From the first line of the data below through the line bearing "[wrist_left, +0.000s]", reproduce each line exactly; do not include pictures.

*****

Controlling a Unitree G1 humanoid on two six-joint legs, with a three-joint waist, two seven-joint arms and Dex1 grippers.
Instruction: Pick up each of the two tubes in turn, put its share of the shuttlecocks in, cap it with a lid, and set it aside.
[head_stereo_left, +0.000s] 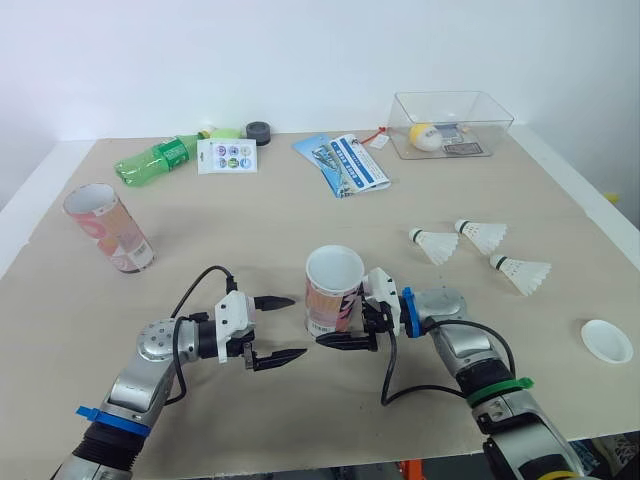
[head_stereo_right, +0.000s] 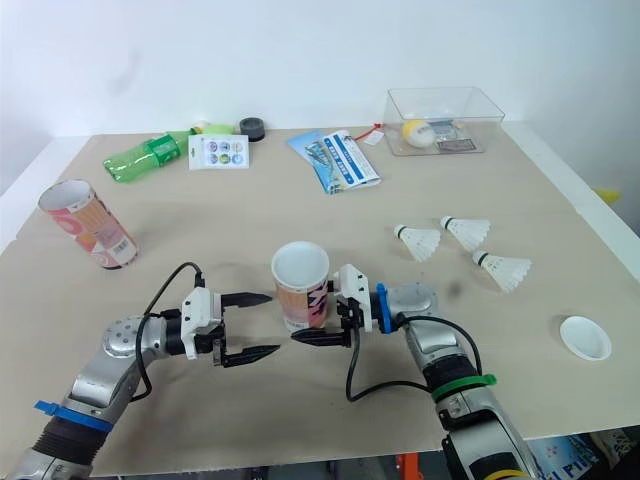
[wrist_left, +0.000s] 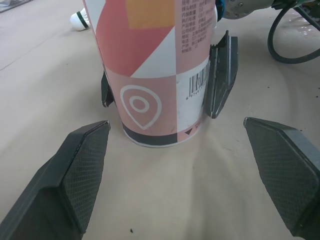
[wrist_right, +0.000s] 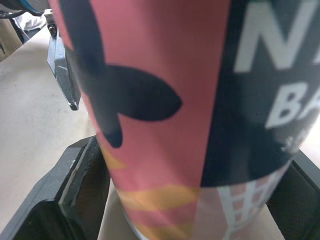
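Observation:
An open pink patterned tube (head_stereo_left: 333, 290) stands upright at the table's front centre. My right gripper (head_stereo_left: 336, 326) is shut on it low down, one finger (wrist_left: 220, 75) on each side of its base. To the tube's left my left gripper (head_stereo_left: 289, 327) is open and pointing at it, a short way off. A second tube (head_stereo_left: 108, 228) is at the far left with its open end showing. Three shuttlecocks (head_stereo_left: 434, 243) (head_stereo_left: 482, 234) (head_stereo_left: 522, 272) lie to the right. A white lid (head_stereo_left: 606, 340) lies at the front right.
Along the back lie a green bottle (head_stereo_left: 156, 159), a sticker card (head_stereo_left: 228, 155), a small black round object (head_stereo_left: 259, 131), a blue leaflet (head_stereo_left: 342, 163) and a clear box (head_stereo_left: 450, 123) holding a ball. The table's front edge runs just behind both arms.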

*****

## RESPONSE
Controlling a Unitree G1 humanoid on two six-joint legs, with a three-joint waist, two seven-joint arms and Dex1 grippers.
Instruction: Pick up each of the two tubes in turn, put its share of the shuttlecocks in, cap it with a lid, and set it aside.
[head_stereo_left, +0.000s] 
[head_stereo_right, +0.000s] 
[wrist_left, +0.000s] 

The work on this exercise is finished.